Постукивая, поскрипывая и шелестя, нашаривая дорогу сквозь сумрак дома, Женечка пробирается к нашим кроватям, чтобы, усевшись поудобнее, повести нескончаемый рассказ о давно минувших годах, о детях, которых она учила и любила, о ветре, разбросавшем их по огромному свету – кто исчез, кто вырос и забыл, кто рассыпался в прах. Теплой тенью кружатся сны, из незримого облачка мыла и мяты доносится лишь ее голос, улыбающийся, соболезнующий и мягкий, то воркующий, то восхищенный, неторопливый, как блаженный июньский день. Прозрачные видения плавают в полусонной воде, выплывает далекий мальчик, темноглазый, светловолосый старинный мальчик, который вот так же, давным-давно, в каком-то растаявшем неправдоподобном году, лежа в головокружительно далекой белой кровати, слушал журчание Женечкиных слов, журчание, взлет и падение голоса, качание лодки по волнам дремоты, слипались его глаза, разжимались пальцы, приоткрывался безмолствующий рот, – ибо темноглазый мальчик был нем, оттого и пригласили Женечку – жалеть, любить, баюкать, ухаживать, журчать сказками о темных лесах, о коте и волке, о сиротском житии семерых козлят, – мальчик засыпал, и немота его сливалась с немотой ночи, и ладья его кровати уплывала по темной воде под низкие своды сна.

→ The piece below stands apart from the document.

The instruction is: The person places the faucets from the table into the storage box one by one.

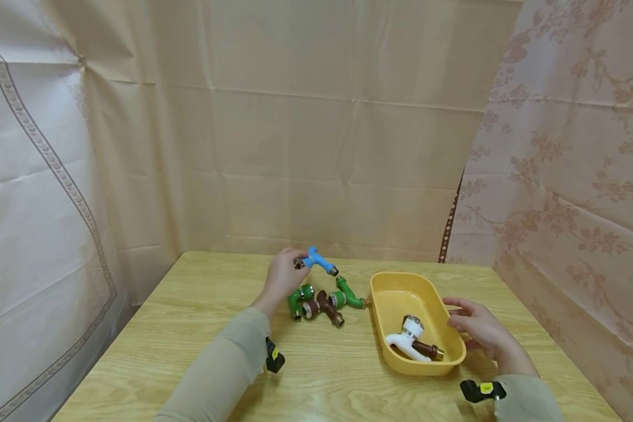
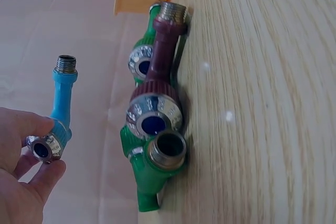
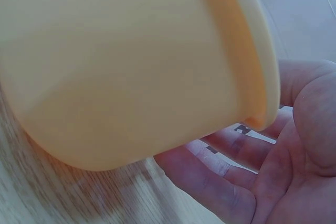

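Observation:
In the head view my left hand (image 1: 283, 276) holds a blue plastic faucet (image 1: 320, 260) above the table's far part. Its thumb and fingers pinch the blue faucet (image 2: 62, 98) around its handle end in the left wrist view. Below lie a green faucet (image 1: 295, 302), a brown faucet (image 1: 324, 306) and another green faucet (image 1: 351, 294), close together. My right hand (image 1: 480, 328) grips the right rim of a yellow tray (image 1: 378, 328); in the right wrist view its fingers (image 3: 205, 179) lie against the outside wall. Inside the tray, a white faucet (image 1: 407, 340) partly covers a brown one (image 1: 428, 350).
The wooden table (image 1: 190, 328) carries everything. A beige curtain (image 1: 316, 146) hangs behind its far edge, with a floral cloth (image 1: 575, 193) at the right and a white cloth (image 1: 37, 193) at the left. The second green faucet's end is beside the tray's left wall.

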Demonstrator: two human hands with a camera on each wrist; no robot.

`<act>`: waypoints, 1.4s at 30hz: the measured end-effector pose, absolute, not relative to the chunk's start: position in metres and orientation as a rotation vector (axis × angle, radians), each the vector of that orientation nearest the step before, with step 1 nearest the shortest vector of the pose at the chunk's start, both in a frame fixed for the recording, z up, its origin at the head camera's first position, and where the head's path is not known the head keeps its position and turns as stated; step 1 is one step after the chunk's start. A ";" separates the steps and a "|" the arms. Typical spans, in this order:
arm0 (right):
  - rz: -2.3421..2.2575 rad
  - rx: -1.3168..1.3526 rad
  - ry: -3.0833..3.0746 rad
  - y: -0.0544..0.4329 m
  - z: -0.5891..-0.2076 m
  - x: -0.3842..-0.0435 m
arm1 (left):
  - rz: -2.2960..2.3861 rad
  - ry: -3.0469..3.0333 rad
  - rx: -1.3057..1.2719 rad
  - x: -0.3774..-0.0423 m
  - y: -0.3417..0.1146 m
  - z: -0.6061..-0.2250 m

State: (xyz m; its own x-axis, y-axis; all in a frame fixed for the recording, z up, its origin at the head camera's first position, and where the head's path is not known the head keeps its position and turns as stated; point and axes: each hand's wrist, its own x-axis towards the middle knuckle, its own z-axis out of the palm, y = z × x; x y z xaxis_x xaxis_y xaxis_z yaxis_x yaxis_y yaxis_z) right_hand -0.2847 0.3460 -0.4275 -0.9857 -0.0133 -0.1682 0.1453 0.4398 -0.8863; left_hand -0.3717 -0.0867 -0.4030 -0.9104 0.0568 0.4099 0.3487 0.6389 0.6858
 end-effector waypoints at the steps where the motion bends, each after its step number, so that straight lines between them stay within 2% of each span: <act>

В нашем доме Женечка появилась с незапамятных времен, и сквозь тьму младенчества я различаю голубой ее взгляд, склонившийся надо мной в тот день, когда, как водится, собрались добрые феи с дарами и напутствиями новорожденной. Я не знаю, какой дар она предназначила для меня: среди изобилия даров, называемого жизнью, Женечкин дар, скромный и маленький, легко мог затеряться, а может быть, ей нечего было предложить, кроме себя самой, кроме ровного сияния любви и покоя, исходившего из ее гладкой и ясной души.

Раз она подарила кому-то из нас, своих девочек, красивую коробку, пышную, атласную, с голубыми конвертами для любовных писем. И, откинув крышку, дрогнувшую и натянувшую шелковые голубые вожжи, смущаясь, написала на внутренней ее, скрытой от праздных глаз стороне ясным своим учительским почерком: «Если б ты совета спросила, я дала бы один, единый: не желай быть самой красивой, пожелай быть самой любимой». И мы пожелали. Но ничего из этого, конечно, не вышло, как не вышло и у самой Женечки.